On November 6, 1994, about 1305 central standard time, an airline ground service employee was seriously injured when a Boeing 757-251, N518US, operated by Northwest Airlines, Inc., blew over a baggage cart as the airplane departed the gate at the Minneapolis/St. Paul International Airport, St. Paul, Minnesota. The scheduled domestic flight was operating under 14 CFR Part 121, as Flight 100 with a destination of Washington, D.C. There was no damage to the airplane. An IFR flight plan was filed, and visual meteorological conditions prevailed at the time.

The Captain reported in his written statement that the tug driver "pushed us to a spot close to the gate with our left wing overlapping some carts." After the airplane was pushed back from gate 63, the right engine was started. The Captain reported, "After assessing the situation, I figured that I was too close to turn left out of the gate. With only one engine going I staged my turn. As I slowed I straightened the nose rather than add power... ."

An approximate 270 degree right turn was made on the ramp to taxi to the taxiway. While the airplane was making the turn, jet blast from the right engine overturned three baggage carts. The baggage carts were located near the left wing of N518US as it was parked in the gate. One of the baggage carts struck a ground service employee. The employee received a dislocated shoulder and a fractured right hip, along with several minor contusions and abrasions.
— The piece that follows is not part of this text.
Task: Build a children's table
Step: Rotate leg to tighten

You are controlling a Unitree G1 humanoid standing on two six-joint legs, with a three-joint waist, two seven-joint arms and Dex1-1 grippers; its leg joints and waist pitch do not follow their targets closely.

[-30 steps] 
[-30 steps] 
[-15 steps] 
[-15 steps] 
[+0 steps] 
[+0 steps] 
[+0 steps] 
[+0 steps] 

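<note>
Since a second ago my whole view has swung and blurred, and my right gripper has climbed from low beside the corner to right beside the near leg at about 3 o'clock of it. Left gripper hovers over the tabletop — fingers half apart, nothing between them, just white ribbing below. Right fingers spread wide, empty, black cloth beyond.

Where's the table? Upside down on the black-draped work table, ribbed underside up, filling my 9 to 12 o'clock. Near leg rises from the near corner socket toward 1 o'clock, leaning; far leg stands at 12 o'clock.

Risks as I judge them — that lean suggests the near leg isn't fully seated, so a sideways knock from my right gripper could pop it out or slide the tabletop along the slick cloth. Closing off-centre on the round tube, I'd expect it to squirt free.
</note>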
Prior to this incident Northwest Airline's Boeing 757 Aircraft Operations Manual (AOM) stated that taxi thrust should be kept below 45% N1. According to flight data recorder information obtained from Northwest Airlines, the right engine N1 peaked momentarily at 49.73% as the throttles were advanced to initiate the turn. The throttles were then reduced and N1 was decreased to 44% or below. Since this accident, Northwest Airlines has revised the AOM to state, "Always verify with ground personnel that the area behind the aircraft is clear if you must exceed 40% N1." In addition to this change in the AIM, an Exhaust Velocity Contours chart was added.